And you can use it to look back your location history.

Location Services is also a backbone of Apple Watch and services including Find My.

Apple swears that all information about you in Locations is strictly kept private. And Apple does not share any of your Apple Location information with Google or any other online service. As Shamimo described, Google Maps does use your information it collects on your iPhone, Watch or iPad to sell advertising. Here’s just a few of the many ways they do:

Geofencing is has been a big revenue producer for Google. Apple’s App Tracking Transparency significantly defanged a lot of what Google geolocates, but in Google’s Map app, it still exists in truncated fashion:

Try turning Wallet location services off to see if it still happens. I use Key Ring and turned those off as they got pretty annoying (there are a lot of stores in my area)

Diane

The Shoprite app doesn’t use location services at all. It also doesn’t do background processing. That’s what made this so weird. I guess the location data is in the Wallet app itself.

The fact that I get boarding passes in my screen when I’m by the airport didn’t concern me as much.
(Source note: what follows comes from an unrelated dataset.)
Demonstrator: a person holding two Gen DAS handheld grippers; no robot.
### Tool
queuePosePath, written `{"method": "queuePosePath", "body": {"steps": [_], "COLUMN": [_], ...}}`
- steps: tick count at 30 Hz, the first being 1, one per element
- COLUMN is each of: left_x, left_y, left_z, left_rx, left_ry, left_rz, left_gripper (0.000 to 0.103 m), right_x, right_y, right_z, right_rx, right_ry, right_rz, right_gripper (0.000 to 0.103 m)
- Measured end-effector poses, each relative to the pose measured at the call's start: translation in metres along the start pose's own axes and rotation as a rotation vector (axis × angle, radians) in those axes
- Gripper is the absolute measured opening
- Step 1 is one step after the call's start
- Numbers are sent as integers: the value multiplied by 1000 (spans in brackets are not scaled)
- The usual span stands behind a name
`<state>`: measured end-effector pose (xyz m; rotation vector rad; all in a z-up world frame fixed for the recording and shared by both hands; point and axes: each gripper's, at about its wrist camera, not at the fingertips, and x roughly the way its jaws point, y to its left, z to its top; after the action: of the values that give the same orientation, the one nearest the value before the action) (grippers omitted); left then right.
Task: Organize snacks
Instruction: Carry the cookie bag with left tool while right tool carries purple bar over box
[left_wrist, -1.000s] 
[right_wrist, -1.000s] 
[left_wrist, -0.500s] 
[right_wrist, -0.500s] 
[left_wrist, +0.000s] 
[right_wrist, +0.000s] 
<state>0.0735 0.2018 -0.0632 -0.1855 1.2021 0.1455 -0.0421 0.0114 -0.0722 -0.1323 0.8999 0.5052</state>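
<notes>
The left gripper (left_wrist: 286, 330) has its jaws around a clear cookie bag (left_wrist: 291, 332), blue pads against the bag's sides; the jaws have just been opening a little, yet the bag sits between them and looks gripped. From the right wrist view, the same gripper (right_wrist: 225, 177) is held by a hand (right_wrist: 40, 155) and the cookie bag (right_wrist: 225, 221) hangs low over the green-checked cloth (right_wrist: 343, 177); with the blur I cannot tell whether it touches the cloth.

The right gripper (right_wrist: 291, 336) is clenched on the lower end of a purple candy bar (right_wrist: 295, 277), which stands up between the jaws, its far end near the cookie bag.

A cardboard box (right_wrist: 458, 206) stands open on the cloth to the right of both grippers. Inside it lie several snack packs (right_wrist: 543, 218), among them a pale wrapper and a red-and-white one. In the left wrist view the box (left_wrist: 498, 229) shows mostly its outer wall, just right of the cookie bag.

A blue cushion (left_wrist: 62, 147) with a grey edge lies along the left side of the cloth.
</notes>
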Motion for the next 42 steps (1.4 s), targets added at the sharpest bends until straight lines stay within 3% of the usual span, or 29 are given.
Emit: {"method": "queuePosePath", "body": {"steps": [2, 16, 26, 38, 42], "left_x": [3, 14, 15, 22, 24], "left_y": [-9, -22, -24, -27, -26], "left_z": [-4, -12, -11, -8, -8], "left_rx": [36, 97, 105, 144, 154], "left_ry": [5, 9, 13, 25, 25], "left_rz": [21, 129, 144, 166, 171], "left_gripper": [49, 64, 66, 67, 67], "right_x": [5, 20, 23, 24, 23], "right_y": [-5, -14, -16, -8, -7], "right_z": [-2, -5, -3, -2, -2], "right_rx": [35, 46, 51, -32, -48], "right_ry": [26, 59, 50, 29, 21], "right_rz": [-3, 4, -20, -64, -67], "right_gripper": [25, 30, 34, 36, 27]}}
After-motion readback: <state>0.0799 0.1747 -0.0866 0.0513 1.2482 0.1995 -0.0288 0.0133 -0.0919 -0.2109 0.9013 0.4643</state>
There aren’t that many, and their locations are pretty stable. Their locations being built into the Wallet App made sense. All Shoprite locations? There are hundreds and I assume dozens of major supermarket chains throughout the US. And stores open and close all the time.

The fact it’s the Wallet app handling this and not some location leaking to apps makes me feel better.

The notifications come in the parking lot, so I don’t believe it’s Bluetooth iTokens.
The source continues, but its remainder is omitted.